• WHAT TO DO:
The following data has a line with "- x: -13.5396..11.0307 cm" and a line with "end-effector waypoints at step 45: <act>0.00". Write out exactly those lines and all the lines between them.

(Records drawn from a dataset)

··········

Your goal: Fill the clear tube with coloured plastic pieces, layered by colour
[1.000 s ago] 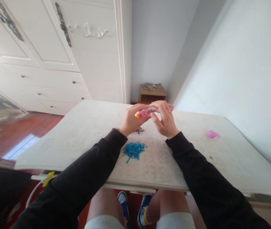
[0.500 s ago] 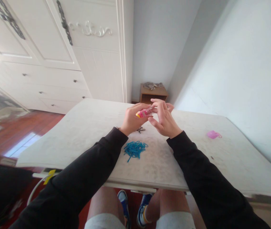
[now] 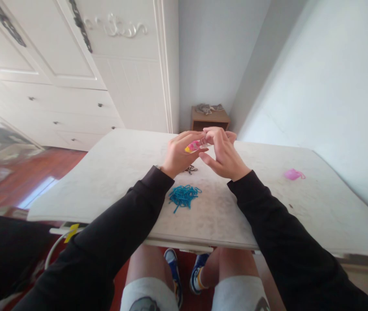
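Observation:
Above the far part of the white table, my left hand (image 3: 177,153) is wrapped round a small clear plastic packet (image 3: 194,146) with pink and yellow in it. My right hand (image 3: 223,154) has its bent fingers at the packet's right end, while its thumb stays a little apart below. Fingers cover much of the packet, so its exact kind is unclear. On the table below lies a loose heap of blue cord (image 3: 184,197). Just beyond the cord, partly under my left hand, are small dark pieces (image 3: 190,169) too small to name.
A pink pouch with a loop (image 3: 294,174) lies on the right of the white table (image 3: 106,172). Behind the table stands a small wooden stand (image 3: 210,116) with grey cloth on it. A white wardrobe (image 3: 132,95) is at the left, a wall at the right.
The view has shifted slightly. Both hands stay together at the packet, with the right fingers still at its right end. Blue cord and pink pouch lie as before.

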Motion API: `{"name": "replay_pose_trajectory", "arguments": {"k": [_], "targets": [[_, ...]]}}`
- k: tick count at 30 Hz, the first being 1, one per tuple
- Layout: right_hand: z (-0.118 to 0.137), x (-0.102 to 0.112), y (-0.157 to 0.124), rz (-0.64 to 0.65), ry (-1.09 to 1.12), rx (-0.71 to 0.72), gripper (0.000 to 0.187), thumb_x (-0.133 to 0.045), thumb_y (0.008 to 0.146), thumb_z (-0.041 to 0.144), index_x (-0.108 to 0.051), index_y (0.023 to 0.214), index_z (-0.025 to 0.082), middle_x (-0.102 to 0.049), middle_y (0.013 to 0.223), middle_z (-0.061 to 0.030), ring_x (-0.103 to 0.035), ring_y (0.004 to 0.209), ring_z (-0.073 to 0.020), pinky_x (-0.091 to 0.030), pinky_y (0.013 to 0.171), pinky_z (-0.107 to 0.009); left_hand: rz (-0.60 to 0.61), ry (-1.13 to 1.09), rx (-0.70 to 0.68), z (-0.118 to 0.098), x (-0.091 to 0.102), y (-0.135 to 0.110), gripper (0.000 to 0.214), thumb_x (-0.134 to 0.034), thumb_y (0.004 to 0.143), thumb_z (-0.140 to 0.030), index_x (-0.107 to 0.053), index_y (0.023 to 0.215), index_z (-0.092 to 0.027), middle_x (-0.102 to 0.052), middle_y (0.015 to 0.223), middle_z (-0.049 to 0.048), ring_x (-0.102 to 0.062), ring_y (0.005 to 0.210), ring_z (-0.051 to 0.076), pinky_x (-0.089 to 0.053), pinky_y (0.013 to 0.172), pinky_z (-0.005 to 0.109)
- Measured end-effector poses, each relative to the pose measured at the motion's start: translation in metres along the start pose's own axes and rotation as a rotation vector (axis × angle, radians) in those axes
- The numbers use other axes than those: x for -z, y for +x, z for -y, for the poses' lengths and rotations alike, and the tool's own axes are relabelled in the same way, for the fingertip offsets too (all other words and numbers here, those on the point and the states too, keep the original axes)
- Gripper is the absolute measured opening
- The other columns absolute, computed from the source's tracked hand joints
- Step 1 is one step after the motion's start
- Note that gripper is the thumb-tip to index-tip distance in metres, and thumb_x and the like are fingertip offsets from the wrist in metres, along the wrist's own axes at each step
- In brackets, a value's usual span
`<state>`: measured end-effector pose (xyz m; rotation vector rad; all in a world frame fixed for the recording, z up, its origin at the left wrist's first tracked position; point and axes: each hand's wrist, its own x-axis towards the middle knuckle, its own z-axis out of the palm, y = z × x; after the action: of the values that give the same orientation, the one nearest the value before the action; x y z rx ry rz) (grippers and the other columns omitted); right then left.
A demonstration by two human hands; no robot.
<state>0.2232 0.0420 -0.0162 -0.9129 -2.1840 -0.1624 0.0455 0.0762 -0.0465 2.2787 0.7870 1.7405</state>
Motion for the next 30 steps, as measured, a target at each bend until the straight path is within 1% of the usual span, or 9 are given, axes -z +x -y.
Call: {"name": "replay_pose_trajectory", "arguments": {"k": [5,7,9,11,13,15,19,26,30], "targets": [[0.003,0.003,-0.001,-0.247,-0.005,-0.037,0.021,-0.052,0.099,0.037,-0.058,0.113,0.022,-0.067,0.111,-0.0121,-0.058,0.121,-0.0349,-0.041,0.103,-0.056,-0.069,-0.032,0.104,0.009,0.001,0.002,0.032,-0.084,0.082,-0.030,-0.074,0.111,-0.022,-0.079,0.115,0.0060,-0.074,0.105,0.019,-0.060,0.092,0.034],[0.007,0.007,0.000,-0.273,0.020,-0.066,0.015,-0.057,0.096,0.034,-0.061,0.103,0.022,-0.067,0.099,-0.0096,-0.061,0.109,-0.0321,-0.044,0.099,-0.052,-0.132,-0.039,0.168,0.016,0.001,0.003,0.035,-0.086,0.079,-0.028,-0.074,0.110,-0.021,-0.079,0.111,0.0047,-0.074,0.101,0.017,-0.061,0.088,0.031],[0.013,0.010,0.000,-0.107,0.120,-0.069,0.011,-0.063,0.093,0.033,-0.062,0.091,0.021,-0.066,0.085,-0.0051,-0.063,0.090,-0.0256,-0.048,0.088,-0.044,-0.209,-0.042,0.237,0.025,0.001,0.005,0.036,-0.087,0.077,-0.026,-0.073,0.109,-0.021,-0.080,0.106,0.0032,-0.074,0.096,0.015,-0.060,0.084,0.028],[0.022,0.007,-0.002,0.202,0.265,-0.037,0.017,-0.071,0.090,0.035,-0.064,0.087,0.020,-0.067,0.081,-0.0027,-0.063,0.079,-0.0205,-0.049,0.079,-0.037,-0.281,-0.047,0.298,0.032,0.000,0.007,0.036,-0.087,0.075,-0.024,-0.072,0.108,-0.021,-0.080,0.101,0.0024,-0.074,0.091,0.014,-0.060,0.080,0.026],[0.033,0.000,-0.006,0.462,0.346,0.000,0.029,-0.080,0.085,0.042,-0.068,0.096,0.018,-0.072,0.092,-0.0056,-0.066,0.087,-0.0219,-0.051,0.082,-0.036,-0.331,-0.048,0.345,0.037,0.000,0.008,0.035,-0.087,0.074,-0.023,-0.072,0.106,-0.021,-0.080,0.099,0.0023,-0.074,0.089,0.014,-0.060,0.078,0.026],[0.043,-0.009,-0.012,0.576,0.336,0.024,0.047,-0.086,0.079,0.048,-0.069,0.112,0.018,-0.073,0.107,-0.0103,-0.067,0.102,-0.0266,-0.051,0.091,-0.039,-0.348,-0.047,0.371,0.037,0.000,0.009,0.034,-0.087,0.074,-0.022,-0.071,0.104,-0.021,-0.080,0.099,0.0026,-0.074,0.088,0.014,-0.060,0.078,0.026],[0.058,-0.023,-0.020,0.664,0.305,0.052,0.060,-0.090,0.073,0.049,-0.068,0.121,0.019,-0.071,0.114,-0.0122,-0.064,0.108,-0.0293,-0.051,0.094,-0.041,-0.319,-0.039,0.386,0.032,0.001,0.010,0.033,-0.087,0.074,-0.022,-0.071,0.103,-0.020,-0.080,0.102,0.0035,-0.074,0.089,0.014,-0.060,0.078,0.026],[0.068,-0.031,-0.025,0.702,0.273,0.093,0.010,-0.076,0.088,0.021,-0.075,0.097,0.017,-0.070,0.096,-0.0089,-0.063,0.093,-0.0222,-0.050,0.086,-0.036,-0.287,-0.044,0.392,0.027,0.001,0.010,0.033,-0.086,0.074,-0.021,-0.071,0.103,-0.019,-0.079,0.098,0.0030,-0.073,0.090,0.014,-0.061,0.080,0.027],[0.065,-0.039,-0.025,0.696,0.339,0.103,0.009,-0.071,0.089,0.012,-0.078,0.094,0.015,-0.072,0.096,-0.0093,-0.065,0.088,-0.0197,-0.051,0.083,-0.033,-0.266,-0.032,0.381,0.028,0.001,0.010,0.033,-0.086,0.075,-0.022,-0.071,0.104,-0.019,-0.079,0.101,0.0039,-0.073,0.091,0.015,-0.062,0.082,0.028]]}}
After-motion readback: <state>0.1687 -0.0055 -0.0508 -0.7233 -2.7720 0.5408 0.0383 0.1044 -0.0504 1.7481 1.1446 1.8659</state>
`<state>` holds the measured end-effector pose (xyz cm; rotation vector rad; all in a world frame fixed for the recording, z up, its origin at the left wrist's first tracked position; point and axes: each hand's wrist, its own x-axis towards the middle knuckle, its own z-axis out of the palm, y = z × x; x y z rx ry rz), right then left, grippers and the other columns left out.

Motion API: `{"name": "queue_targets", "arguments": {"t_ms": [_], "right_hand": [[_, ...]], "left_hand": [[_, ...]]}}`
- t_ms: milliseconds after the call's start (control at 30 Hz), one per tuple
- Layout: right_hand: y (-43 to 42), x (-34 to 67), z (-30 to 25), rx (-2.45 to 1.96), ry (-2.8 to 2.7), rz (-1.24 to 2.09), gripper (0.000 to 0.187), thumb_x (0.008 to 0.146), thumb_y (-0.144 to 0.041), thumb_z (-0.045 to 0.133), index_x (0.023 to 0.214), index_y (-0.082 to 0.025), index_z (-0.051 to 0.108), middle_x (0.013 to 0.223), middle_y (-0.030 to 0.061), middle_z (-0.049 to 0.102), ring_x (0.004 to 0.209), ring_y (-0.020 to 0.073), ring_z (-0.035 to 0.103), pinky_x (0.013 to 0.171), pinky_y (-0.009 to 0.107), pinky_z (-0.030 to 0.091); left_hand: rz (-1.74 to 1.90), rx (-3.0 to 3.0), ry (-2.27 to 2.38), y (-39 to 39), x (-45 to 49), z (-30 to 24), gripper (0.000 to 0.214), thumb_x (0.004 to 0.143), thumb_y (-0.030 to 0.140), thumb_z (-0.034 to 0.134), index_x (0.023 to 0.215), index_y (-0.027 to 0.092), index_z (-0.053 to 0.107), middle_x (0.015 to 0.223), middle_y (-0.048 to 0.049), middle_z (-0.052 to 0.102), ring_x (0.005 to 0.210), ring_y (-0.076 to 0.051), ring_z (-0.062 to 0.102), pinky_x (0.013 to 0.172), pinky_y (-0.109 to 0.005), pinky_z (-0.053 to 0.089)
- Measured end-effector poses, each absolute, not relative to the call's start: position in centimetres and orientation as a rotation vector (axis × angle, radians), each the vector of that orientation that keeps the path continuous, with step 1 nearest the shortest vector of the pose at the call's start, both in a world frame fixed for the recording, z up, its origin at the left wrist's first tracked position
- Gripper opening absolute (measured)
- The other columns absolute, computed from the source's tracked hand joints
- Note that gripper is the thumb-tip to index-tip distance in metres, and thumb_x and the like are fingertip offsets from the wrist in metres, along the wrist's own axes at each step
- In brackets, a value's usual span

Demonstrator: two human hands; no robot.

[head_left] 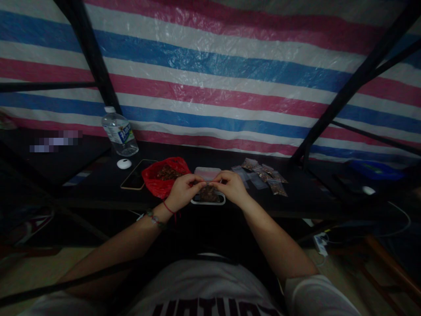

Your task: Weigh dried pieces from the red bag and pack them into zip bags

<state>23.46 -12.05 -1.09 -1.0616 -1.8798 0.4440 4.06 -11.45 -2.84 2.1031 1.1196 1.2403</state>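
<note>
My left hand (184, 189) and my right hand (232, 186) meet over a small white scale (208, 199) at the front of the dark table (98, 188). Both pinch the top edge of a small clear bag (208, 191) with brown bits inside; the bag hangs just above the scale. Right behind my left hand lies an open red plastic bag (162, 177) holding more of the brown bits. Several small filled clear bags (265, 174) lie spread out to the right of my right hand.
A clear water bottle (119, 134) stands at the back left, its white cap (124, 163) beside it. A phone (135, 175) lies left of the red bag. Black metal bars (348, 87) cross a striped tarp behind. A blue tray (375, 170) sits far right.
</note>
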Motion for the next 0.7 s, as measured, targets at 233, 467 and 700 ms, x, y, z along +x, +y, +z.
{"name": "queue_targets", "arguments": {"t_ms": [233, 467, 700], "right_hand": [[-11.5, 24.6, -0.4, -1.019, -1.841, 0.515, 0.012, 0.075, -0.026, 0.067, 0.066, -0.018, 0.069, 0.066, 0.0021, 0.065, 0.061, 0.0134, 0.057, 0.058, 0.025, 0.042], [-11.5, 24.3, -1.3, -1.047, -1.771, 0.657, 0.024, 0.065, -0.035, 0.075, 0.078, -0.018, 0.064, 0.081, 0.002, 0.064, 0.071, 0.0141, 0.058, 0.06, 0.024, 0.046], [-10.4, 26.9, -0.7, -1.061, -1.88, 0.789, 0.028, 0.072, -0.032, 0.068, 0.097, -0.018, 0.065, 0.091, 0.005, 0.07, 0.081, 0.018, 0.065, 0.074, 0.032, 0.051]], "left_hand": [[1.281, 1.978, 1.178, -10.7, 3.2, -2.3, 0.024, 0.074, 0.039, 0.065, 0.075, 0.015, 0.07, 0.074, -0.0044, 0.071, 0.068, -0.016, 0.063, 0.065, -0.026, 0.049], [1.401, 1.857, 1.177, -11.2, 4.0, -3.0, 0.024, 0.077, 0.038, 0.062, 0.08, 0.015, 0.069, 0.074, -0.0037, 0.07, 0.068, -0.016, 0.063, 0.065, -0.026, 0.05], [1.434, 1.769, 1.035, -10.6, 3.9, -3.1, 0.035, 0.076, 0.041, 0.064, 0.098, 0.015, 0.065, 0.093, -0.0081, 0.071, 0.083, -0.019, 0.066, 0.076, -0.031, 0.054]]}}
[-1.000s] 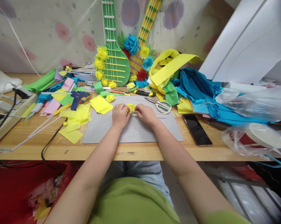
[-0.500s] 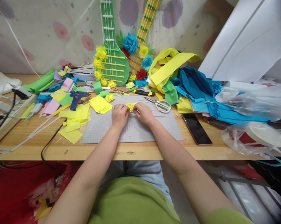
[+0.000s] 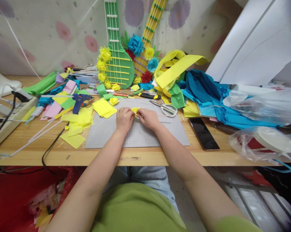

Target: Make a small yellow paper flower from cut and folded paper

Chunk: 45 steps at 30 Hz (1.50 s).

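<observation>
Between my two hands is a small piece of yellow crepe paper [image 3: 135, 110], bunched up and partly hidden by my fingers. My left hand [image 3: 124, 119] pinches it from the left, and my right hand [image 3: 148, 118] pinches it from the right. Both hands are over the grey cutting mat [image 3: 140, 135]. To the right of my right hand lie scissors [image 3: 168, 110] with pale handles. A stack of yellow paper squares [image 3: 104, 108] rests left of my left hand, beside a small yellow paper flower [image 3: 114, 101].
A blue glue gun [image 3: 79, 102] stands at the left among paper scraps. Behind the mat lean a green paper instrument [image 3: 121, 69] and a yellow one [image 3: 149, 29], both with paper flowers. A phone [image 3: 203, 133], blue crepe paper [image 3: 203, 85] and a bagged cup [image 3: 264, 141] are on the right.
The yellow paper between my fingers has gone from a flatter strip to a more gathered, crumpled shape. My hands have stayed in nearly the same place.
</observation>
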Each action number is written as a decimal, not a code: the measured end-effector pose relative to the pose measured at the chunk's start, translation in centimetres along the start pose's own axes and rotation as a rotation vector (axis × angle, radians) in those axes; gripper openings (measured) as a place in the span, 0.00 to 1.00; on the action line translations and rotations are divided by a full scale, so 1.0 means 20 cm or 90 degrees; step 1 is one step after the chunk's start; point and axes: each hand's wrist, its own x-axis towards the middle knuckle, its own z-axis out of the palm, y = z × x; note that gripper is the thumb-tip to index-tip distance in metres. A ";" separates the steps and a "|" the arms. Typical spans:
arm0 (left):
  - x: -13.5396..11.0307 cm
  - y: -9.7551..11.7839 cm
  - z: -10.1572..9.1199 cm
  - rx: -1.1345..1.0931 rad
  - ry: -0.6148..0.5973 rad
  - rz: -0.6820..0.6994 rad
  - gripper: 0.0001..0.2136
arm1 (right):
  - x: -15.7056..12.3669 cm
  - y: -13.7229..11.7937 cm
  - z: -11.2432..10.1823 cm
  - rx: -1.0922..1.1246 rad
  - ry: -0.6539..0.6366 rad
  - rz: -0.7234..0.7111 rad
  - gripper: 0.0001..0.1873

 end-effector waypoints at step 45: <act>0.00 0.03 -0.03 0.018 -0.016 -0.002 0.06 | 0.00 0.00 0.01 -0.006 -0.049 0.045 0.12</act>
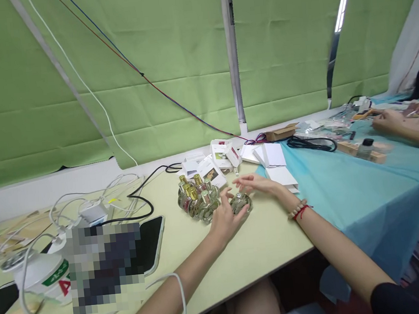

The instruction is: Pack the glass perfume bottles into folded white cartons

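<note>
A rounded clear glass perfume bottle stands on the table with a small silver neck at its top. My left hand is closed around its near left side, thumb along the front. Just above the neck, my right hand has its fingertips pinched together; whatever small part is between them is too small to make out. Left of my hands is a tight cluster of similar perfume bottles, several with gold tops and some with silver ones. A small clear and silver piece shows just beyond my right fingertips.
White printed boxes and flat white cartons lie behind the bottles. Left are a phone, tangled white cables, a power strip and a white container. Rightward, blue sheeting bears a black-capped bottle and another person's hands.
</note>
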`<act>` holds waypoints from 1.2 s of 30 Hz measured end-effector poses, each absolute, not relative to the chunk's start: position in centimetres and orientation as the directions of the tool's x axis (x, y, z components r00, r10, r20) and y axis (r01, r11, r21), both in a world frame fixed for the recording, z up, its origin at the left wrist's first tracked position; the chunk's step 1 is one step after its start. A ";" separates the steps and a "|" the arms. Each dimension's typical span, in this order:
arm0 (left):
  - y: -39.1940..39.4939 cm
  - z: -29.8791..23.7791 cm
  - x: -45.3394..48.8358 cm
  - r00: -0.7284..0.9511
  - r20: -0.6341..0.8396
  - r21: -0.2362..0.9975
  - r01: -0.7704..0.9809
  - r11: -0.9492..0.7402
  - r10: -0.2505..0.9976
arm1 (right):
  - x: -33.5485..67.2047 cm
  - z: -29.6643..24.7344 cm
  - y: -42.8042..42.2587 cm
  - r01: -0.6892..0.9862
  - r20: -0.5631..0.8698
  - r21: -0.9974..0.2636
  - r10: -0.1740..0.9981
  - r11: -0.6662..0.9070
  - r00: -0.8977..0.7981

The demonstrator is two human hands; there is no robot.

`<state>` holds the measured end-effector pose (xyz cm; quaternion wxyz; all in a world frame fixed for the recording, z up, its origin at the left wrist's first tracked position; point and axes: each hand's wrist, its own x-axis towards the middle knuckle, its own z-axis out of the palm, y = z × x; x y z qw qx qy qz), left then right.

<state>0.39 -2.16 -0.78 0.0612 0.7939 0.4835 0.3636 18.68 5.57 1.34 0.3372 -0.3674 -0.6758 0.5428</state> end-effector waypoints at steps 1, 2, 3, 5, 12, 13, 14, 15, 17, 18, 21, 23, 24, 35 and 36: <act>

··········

• OUTPUT OF THE EXERCISE:
  - x: -13.5396..11.0307 cm
  - y: -9.7551..11.7839 cm
  - z: -10.1572..9.1199 cm
  - rx: -1.1345..1.0931 rad
  - ry: -0.6148..0.5973 rad
  - rz: -0.6820..0.6994 rad
  - gripper: 0.0001..0.2136
arm1 (right):
  - x: -15.7056..12.3669 cm
  - y: -13.7229..11.7937 cm
  - z: -11.2432..10.1823 cm
  - rx: -1.0922..1.1246 rad
  - ry: -0.6539..0.6366 rad
  - rz: -0.7234..0.7111 rad
  - gripper: 0.0001..0.1873

 end-effector waypoints at step 45: <act>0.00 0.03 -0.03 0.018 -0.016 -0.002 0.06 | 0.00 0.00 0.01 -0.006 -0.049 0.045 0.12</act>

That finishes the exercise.